Problem requirements —
Restate word for word the lines of the material below, from the line with "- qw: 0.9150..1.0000" to the line with "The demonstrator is", both lines included, and no others.

Available data —

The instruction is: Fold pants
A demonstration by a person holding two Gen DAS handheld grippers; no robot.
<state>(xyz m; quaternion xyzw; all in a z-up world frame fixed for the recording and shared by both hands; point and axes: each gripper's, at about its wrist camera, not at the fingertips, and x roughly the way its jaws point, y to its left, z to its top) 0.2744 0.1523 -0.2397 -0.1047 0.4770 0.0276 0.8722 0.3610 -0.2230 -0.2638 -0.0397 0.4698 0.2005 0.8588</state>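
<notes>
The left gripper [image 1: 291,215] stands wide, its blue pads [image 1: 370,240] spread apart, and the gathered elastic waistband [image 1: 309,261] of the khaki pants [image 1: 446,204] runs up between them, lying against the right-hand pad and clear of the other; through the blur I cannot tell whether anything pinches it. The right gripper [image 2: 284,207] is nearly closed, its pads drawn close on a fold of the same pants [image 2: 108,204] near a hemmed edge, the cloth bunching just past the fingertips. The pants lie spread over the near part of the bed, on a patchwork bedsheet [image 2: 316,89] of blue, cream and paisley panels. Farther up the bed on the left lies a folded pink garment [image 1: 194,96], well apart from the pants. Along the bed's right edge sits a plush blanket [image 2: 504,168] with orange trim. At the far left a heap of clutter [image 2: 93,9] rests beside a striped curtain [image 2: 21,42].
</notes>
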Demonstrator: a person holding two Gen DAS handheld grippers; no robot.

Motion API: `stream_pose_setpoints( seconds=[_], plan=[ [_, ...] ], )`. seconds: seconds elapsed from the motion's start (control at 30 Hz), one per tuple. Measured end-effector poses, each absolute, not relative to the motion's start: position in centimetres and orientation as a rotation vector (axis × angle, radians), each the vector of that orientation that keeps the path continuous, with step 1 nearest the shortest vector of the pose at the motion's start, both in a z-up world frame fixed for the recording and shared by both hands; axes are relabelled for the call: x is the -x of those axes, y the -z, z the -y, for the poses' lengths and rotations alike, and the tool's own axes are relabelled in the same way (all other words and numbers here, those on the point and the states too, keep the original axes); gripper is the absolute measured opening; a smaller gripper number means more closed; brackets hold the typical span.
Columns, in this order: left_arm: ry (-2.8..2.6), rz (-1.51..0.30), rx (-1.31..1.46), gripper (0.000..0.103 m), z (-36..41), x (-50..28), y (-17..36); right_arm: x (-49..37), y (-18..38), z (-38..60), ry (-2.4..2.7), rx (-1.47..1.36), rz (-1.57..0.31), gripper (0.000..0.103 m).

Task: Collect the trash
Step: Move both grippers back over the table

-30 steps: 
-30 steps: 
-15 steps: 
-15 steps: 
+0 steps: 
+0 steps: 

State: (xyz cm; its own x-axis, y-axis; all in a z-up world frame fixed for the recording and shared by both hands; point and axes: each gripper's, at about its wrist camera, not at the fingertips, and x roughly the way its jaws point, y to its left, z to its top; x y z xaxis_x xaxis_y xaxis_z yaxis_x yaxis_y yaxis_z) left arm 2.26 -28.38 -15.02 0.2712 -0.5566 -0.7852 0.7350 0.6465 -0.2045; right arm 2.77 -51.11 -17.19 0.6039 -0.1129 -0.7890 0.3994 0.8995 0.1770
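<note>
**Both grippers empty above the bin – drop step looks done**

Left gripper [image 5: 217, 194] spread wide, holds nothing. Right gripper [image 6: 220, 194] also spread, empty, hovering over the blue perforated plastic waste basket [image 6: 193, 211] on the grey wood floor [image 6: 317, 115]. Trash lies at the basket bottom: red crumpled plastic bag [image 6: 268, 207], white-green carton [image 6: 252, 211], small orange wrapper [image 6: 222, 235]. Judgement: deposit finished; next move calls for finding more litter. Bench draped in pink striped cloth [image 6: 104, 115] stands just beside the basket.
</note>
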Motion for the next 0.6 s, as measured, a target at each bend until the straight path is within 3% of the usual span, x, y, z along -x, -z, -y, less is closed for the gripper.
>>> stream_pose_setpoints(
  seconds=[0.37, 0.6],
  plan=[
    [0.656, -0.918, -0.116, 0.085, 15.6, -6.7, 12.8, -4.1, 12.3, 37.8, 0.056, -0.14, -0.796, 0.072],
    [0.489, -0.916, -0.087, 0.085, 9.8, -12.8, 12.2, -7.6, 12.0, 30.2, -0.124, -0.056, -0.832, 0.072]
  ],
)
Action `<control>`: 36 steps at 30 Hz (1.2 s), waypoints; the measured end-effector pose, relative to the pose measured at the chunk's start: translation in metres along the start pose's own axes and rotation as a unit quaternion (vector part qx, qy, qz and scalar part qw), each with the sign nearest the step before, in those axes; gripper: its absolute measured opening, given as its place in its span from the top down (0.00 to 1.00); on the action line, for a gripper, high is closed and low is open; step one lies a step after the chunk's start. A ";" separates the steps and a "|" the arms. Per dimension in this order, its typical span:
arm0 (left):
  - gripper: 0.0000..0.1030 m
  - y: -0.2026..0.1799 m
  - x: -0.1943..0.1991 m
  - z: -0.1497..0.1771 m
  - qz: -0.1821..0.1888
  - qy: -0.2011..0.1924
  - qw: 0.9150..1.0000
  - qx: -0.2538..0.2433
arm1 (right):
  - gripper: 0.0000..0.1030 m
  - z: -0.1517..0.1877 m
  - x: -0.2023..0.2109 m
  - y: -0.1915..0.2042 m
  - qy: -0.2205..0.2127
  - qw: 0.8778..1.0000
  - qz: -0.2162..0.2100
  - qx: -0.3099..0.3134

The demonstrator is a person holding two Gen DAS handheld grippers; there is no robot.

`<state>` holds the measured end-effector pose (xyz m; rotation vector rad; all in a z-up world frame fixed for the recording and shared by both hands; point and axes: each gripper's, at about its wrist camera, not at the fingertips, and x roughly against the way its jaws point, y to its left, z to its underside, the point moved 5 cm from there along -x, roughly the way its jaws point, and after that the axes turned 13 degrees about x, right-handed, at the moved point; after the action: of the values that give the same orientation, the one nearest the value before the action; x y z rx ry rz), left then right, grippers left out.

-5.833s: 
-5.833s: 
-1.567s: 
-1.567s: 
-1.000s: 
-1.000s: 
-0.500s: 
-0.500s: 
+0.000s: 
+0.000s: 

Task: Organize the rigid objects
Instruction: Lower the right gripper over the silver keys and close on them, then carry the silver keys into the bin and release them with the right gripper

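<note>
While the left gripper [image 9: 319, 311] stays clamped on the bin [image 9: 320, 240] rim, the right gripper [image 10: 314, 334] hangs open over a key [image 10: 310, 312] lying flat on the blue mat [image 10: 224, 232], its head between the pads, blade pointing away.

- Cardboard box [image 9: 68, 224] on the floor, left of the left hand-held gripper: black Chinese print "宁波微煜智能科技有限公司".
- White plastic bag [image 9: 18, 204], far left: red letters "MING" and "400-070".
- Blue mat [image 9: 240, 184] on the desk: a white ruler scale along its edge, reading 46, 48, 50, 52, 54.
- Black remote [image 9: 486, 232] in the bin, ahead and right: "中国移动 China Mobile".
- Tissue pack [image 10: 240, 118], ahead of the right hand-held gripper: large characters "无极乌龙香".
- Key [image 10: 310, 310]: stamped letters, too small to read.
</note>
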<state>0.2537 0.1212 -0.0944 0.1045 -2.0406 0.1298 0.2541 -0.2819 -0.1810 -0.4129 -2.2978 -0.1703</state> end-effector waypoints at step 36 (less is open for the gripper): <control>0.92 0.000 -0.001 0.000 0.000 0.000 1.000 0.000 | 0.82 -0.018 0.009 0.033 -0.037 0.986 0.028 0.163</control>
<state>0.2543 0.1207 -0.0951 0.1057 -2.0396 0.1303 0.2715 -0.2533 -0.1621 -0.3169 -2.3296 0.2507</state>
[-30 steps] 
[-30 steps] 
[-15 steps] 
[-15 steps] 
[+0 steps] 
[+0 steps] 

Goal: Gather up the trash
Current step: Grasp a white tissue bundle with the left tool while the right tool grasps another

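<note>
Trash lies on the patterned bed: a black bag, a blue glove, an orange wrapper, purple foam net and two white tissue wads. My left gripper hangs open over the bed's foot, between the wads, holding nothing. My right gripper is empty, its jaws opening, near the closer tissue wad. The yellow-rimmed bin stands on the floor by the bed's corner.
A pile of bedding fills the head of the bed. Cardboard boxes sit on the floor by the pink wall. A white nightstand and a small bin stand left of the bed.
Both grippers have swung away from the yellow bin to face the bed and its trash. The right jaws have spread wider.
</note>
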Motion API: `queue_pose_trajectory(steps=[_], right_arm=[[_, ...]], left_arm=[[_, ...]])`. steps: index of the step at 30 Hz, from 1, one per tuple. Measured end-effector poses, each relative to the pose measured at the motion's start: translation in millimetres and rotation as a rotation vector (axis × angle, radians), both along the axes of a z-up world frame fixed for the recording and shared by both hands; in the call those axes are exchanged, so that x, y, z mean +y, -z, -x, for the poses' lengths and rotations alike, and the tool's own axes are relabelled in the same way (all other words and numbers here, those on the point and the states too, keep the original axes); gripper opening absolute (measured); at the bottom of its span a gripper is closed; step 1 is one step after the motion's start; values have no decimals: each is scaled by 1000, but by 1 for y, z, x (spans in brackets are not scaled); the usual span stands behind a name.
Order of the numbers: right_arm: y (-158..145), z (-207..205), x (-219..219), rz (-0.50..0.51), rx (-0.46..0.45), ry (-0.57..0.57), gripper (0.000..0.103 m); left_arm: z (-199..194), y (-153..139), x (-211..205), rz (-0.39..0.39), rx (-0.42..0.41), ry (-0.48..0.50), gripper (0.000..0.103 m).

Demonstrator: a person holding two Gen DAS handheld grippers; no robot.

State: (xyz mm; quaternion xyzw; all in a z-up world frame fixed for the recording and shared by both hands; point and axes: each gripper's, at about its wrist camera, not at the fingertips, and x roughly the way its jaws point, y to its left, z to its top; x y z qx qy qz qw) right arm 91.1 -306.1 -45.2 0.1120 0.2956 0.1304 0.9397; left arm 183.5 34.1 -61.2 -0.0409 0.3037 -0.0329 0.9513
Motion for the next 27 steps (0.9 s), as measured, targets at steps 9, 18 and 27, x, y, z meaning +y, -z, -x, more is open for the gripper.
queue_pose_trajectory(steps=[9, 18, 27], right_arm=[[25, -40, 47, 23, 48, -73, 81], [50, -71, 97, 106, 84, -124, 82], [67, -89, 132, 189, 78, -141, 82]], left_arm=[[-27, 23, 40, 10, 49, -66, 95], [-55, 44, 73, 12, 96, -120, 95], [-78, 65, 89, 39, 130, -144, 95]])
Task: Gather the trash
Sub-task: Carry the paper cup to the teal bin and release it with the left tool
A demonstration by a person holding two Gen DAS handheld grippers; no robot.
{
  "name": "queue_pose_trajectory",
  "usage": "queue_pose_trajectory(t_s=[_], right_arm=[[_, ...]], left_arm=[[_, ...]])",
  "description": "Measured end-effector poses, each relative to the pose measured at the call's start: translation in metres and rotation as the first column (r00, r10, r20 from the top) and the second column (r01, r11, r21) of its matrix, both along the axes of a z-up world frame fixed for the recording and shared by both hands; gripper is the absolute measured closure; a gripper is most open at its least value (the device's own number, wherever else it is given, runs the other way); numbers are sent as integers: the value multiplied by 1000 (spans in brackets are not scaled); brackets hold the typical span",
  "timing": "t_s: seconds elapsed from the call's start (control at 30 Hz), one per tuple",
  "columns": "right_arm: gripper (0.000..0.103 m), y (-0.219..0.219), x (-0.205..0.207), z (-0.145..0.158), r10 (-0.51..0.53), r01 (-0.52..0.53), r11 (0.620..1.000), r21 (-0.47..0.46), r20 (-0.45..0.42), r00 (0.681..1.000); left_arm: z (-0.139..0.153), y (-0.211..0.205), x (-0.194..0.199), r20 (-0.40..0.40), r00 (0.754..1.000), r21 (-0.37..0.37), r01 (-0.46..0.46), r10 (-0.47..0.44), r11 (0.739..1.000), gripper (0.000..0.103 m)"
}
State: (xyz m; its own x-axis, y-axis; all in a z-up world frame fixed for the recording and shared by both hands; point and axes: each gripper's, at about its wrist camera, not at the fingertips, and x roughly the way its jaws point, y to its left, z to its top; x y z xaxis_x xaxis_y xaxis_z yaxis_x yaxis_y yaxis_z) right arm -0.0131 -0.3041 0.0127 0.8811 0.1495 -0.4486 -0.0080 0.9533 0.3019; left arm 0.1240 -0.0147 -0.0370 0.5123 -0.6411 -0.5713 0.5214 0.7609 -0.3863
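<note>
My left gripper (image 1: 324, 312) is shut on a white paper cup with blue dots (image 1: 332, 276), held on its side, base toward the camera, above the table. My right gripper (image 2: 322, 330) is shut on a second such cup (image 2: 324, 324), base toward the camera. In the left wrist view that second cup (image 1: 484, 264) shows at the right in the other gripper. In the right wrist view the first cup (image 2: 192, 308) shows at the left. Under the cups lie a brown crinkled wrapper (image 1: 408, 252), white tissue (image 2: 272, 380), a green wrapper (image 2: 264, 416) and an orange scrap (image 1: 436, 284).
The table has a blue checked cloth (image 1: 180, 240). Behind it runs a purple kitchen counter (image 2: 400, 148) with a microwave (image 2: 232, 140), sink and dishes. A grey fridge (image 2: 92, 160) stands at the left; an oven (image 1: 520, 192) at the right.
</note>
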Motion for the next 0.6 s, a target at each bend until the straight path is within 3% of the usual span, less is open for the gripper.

Answer for the task —
  - qw: 0.9150..1.0000
  - qx: -0.2538..0.2433
arm1 (right):
  - gripper: 0.0000..0.1030 m
  - z: -0.1517..0.1877 m
  - x: -0.2023..0.2109 m
  - y: -0.1915..0.2042 m
  - qy: -0.2205..0.2127
  - qw: 0.8778..1.0000
  - qz: -0.2162..0.2100
  - qx: -0.3099..0.3134

The demonstrator is a person holding two Gen DAS handheld grippers; there is no robot.

The exercise is complete with this answer.